=== How to complete this task ===
Copy, word for word, each line of the data below from the first through the line containing "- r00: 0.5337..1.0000", and stop there.

=== Information provided ===
######
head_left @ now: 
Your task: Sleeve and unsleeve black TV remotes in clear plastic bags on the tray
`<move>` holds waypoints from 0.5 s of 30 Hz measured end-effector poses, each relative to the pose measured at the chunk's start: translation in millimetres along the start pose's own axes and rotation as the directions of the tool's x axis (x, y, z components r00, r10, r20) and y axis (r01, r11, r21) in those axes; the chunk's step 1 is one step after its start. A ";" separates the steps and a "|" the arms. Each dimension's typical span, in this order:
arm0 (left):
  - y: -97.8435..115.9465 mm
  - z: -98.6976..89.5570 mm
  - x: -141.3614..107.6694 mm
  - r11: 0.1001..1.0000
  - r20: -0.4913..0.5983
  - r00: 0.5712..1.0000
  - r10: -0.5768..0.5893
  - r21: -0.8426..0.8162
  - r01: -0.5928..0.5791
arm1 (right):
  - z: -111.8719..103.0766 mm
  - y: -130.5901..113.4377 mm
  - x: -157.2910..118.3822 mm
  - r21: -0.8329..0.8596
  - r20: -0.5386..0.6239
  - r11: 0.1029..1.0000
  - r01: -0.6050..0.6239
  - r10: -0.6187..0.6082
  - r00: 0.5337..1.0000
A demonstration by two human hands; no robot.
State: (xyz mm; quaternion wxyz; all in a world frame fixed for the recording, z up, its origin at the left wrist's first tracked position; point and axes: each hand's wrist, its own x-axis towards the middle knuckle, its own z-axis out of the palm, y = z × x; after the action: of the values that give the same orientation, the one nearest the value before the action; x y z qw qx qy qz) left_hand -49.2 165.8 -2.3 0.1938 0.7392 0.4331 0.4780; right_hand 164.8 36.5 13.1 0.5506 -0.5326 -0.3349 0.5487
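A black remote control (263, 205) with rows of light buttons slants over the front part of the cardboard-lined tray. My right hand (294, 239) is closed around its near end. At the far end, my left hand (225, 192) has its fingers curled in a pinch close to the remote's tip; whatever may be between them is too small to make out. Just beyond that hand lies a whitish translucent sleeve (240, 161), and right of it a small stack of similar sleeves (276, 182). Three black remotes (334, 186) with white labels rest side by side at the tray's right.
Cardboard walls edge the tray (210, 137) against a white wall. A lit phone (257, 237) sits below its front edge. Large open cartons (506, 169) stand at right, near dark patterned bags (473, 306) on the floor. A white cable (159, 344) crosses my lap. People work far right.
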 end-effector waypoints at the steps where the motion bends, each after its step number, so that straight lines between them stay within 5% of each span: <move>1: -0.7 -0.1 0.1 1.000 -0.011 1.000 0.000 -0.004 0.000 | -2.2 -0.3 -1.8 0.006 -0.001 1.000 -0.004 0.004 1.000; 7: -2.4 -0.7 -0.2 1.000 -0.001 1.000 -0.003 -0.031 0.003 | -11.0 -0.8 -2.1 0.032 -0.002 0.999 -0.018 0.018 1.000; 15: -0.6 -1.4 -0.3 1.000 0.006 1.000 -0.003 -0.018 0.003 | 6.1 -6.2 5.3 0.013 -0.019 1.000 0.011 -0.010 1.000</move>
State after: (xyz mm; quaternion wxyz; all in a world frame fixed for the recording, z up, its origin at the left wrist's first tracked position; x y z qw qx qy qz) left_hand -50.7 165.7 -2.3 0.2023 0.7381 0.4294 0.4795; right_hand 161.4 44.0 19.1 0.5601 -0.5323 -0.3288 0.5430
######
=== Problem solution ===
head_left @ now: 
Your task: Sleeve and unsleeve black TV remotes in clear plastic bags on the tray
`<move>` holds waypoints from 0.5 s of 30 Hz measured end-effector poses, each relative to the pose measured at the chunk's start: translation in millimetres along the start pose's own axes and rotation as the directions of the tool's x axis (x, y, z components r00, r10, r20) and y axis (r01, r11, r21) in those axes; the chunk's step 1 is one step after its start. A ";" separates the steps and a "|" the arms. Each dimension's typical span, in this order:
arm0 (left):
  - y: -97.8435..115.9465 mm
  - z: -98.6976..89.5570 mm
  - x: -141.3614..107.6694 mm
  - r11: 0.1001..1.0000
  - r20: -0.4913..0.5983
  - r00: 0.5712..1.0000
  - r10: -0.5768..0.5893
  - r21: -0.8426..0.8162
  - r01: -0.5928..0.5791
arm1 (right):
  - z: -111.8719..103.0766 mm
  - y: -130.5901..113.4377 mm
  - x: -157.2910..118.3822 mm
  - r21: -0.8329..0.8596
  - r20: -0.5386..0.6239
  - r11: 0.1029..1.0000
  - r01: -0.6050..0.6239
  - r10: -0.6187..0.6082
  - r00: 0.5337..1.0000

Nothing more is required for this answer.